Reverse repo normalization
Part of: Prelims and GS-III Economy
Context: In a recent report, State Bank of India has stated that the stage is set for a reverse repo normalization.
What is monetary policy normalization in India?
- The Reserve Bank of India, keeps tweaking the total amount of money in the economy to ensure smooth functioning.
- As such, when the RBI wants to boost economic activity it adopts a so-called “loose monetary policy”.
- There are two parts to such a policy i.e., injecting more money (liquidity) into the economy and RBI also lowers the interest rate it charges banks when it lends money to them; this rate is called the repo rate.
- The reverse of a loose monetary policy is a “tight monetary policy” and it involves the RBI raising interest rates and sucking liquidity out of the economy by selling bonds (and taking money out of the system).
- When any central bank finds that a loose monetary policy has started becoming counterproductive (for example, when it leads to a higher inflation rate), the central bank “normalizes the policy” by tightening the monetary policy stance.
- Under normal circumstances, that is when the economy is growing at a healthy pace, the repo rate becomes the benchmark interest rate in the economy.
- However, the reverse repo had become the benchmark rate in India since the start of the Covid pandemic.
What is reverse repo normalization?
- Reverse repo normalization means the reverse repo rates will go up.
- Over the past few months, in the face of rising inflation, several central banks across the world have either increased interest rates or signaled that they would do so soon.
- In India, too, it is expected that the RBI will raise the repo rate. But before that, it is expected that the RBI will raise the reverse repo rate and reduce the gap between the two rates.

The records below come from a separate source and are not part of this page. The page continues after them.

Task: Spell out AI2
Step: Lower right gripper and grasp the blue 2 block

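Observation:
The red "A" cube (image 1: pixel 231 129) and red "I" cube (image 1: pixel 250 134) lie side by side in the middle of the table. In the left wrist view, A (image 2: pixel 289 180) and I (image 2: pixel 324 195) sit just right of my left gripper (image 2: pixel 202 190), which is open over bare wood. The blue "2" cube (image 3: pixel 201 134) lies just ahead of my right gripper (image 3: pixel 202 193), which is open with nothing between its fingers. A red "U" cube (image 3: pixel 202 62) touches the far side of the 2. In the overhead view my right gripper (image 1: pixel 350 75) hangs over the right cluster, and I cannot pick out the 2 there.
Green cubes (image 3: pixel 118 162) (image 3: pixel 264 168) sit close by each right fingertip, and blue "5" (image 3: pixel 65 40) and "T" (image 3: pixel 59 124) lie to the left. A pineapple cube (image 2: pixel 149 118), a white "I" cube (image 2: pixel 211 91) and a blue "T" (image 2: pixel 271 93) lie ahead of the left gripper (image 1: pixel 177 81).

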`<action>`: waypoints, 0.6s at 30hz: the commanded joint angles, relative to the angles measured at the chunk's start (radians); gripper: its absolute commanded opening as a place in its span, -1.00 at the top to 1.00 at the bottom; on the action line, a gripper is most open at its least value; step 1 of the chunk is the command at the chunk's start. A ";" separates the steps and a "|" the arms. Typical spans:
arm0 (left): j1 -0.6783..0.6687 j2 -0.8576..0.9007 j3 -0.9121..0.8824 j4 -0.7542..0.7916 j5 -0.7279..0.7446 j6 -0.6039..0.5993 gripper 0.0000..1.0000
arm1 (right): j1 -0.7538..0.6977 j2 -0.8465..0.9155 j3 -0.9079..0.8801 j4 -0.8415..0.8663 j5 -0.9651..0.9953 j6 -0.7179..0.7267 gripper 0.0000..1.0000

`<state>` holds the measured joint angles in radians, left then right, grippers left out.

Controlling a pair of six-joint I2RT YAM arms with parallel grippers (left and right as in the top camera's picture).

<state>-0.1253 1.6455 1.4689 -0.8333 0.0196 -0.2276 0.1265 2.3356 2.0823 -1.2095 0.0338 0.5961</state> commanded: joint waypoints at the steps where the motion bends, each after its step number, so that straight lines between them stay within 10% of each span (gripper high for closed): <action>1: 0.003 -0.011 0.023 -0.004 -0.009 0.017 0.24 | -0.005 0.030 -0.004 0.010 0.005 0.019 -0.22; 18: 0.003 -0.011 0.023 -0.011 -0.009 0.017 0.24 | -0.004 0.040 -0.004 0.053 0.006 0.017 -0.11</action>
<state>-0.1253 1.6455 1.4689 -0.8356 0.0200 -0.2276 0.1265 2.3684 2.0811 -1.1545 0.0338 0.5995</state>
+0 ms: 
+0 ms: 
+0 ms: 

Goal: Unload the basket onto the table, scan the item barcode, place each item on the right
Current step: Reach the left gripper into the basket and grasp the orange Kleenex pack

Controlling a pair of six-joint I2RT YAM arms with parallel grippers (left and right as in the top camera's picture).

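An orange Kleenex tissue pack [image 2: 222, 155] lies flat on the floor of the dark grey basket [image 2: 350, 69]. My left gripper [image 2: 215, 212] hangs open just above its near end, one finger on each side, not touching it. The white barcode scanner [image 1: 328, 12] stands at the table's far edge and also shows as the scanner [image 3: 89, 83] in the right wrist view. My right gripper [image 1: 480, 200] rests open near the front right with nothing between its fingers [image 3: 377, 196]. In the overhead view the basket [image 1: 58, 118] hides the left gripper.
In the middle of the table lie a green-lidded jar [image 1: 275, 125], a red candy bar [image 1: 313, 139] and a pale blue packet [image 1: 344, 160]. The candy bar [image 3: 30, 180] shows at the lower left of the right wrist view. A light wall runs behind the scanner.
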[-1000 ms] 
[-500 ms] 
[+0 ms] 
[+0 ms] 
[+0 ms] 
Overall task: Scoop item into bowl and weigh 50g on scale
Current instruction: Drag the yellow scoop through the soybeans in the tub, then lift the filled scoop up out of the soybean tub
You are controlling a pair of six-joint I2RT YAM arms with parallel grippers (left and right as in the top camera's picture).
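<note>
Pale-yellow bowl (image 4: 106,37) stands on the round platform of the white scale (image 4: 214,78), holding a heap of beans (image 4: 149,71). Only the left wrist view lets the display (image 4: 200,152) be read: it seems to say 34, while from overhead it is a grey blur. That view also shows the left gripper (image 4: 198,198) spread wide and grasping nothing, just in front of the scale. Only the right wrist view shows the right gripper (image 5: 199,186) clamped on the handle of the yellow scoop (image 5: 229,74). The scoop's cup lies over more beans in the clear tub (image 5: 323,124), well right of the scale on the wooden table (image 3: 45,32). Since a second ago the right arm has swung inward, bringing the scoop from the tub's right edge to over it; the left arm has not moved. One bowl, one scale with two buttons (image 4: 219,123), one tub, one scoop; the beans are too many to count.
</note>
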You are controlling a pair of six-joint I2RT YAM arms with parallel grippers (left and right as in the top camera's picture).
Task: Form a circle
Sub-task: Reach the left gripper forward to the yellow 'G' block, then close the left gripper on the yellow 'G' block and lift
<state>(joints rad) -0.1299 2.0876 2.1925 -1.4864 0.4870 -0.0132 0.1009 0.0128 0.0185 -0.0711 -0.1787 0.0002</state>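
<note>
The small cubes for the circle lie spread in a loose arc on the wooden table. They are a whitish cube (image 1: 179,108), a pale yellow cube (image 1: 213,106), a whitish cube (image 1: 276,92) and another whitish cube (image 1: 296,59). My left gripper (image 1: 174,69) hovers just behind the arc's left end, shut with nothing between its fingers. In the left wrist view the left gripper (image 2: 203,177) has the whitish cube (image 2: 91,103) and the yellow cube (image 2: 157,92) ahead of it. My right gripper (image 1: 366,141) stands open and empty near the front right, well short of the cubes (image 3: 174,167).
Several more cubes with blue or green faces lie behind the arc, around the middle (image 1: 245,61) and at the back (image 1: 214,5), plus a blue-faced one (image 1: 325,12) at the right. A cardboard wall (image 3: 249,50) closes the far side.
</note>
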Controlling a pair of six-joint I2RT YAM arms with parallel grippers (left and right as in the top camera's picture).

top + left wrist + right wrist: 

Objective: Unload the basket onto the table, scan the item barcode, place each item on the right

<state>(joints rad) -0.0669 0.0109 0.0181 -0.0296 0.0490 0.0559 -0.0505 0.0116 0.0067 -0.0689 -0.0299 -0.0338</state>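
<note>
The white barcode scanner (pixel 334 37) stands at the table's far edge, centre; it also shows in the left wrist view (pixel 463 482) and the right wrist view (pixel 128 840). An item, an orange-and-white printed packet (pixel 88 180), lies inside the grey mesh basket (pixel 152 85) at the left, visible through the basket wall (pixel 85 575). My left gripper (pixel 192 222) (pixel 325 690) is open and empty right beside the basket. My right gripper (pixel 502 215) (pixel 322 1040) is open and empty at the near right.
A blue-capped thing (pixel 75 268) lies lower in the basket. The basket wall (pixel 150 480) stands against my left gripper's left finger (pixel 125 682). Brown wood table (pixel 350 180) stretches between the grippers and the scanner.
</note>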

- This process of normalization, which is aimed at curbing inflation, will not only reduce excess liquidity but also result in higher interest rates across the board in the Indian economy — thus reducing the demand for money among consumers (since it would make more sense to just keep the money in the bank) and making it costlier for businesses to borrow fresh loans.
Repo vs Reverse repo rate
- Repo rate is the rate at which the Central Bank grants loans to the commercial banks against government securities.
- Reverse repo rate is the interest offered by RBI to banks who deposit funds with them.